Might be interesting to know that i did a custom install, as there is no packages built for debian 6.

Hope this helps.

Pier
  • 618
  • 2
  • 8
  • 23
  • Problem is that a custom non-root user will have the same restrictions than the graylog non-root user. It still would not be able to read said log files. – Werner Aug 26 '15 at 20:05
  • Oups i did not carefully read your problem, I do not know about the nginx logs, but I did not face any problem to access the different logs... Adding the collector-user to the adm group was enough for me. – Pier Sep 01 '15 at 12:18
0

In Centos6, many items I want to track via Graylog are permissions 600 owned by root:root.

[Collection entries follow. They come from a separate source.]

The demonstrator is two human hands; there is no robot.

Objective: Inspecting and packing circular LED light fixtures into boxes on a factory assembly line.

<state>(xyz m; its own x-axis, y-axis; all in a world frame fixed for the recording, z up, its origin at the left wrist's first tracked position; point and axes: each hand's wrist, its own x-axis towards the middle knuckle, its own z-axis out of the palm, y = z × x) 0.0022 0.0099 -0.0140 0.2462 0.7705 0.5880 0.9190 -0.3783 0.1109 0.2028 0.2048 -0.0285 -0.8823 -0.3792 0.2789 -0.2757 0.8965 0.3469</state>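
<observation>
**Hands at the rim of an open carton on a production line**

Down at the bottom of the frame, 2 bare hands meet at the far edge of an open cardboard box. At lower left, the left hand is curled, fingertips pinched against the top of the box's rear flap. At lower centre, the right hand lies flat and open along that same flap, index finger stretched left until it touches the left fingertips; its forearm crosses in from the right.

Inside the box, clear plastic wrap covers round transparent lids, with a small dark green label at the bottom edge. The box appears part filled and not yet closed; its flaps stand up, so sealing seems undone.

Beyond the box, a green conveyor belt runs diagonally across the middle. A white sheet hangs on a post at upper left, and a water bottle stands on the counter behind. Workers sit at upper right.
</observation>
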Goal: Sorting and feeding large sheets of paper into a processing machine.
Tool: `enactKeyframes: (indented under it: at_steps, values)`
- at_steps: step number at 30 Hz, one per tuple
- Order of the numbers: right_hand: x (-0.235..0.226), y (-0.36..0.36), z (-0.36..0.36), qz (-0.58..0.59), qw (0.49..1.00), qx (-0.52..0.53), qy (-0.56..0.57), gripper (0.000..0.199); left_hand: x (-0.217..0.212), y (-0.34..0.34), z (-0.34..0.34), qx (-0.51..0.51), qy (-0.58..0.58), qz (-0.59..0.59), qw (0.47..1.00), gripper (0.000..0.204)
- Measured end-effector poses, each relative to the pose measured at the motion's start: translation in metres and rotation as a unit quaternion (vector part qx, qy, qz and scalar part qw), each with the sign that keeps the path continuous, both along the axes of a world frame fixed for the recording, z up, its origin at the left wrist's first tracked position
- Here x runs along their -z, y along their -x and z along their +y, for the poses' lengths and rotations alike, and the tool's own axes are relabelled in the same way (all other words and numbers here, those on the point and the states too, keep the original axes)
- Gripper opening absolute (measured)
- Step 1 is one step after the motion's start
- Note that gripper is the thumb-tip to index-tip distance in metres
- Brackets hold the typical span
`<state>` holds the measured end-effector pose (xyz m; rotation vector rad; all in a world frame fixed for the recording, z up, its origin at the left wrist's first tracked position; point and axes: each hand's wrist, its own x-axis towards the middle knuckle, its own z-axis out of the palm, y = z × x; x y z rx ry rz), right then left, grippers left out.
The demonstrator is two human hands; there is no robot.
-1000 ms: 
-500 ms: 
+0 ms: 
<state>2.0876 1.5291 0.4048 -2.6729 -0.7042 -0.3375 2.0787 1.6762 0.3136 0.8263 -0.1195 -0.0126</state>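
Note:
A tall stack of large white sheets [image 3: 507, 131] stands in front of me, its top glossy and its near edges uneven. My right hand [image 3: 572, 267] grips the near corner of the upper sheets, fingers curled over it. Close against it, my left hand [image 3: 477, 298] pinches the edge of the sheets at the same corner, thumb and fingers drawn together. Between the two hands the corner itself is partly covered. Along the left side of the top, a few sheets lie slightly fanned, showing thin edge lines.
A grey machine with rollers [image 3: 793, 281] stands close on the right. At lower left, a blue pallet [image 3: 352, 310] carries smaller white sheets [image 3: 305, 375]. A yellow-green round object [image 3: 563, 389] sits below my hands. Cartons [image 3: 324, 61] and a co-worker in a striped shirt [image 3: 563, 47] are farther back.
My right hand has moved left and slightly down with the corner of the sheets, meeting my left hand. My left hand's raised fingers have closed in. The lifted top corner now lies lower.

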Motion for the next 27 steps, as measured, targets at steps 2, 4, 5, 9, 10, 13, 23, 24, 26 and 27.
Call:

So short of changing ownership/permissions of all /var/log files on all of my servers, there isn't a good way for graylog-collector to access these files without running as root.

I'm new to graylog, but gather that graylog-collector is just sending information (not listening on any ports). So that lowers the risk some. Running tomcat, apache, or some other listening daemon as root has higher risks.